MANILA, Philippines—A pharmaceutical company has voluntarily recalled a batch of vaccines for Hepatitis A due to quality issue, according to the Food and Drug Administration (FDA).
In an advisory, the FDA said Vizcarra Pharmaceutical Inc. was voluntarily recalling a batch of Hepatitis A vaccine (inactivated, virosome) 24 IU/0.5 mL solution for IM injection.
The impacted lot has the brand name Epaxal and registration number BR-426.

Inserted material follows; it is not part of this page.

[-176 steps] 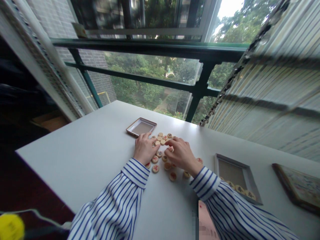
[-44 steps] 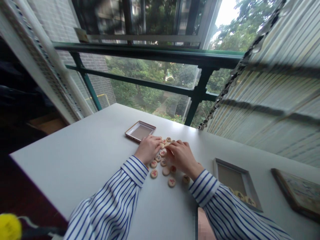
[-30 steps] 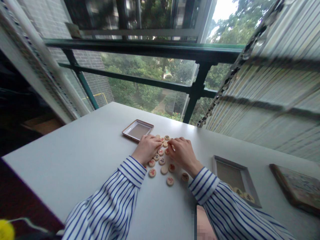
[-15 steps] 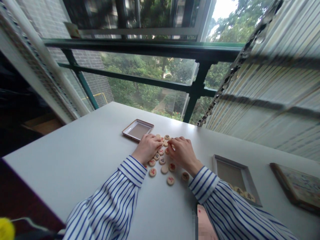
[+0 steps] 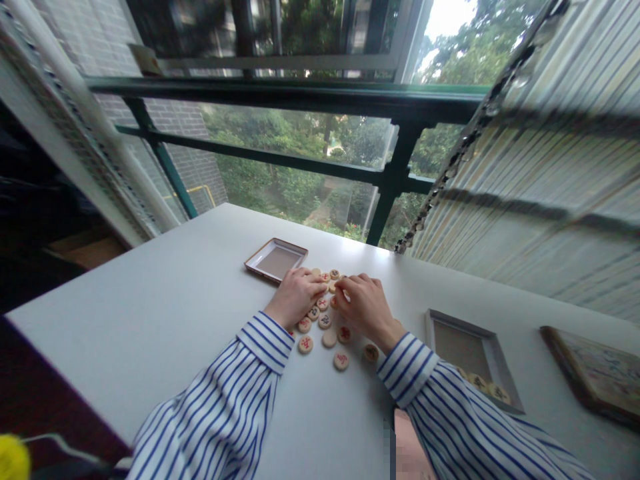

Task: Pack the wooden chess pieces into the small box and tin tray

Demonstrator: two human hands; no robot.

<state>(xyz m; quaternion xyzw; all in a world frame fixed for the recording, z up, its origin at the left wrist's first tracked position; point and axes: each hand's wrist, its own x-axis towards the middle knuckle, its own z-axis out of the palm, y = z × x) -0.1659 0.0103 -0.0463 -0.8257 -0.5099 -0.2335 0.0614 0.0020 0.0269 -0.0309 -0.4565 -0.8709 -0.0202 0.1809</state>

According to FDA officer-in-charge Nicolas Lutero III, the recall stemmed from a “quality issue identified at the product manufacturer, Crucell Switzerland AG, manufacturing facility in Spain.”
He cited reports that “traces of iron oxide particles were confirmed being released from the stopper feeding station on the filling lines.”
“The affected product lots present safety risk and potential adverse health consequences,” the FDA said.
The affected lot numbers are 3000060.08, 3000144.03, 3000144.06, 3000502.02, 3000734.02, and 3000734.04.
The vaccine is used for immunization against Hepatitis A from beginning one year of age. The product is packed in a 0.5mL prefilled glass syringe per box with a needle.
The FDA instructed distributors, retailers, hospitals, pharmacies or clinics with the affected lots to discontinue further distribution, sale and use.
Consumers were also advised not to buy or use the affected products, while FDA regulation officers have instructions to monitor the vaccines in the market.
Vizcarra Pharmaceutical may be contacted at 5245641, while the FDA may be contacted at info@fda.gov.ph for questions or additional information regarding the recall.
Adverse reactions from the use of the recalled products may be reported to the FDA.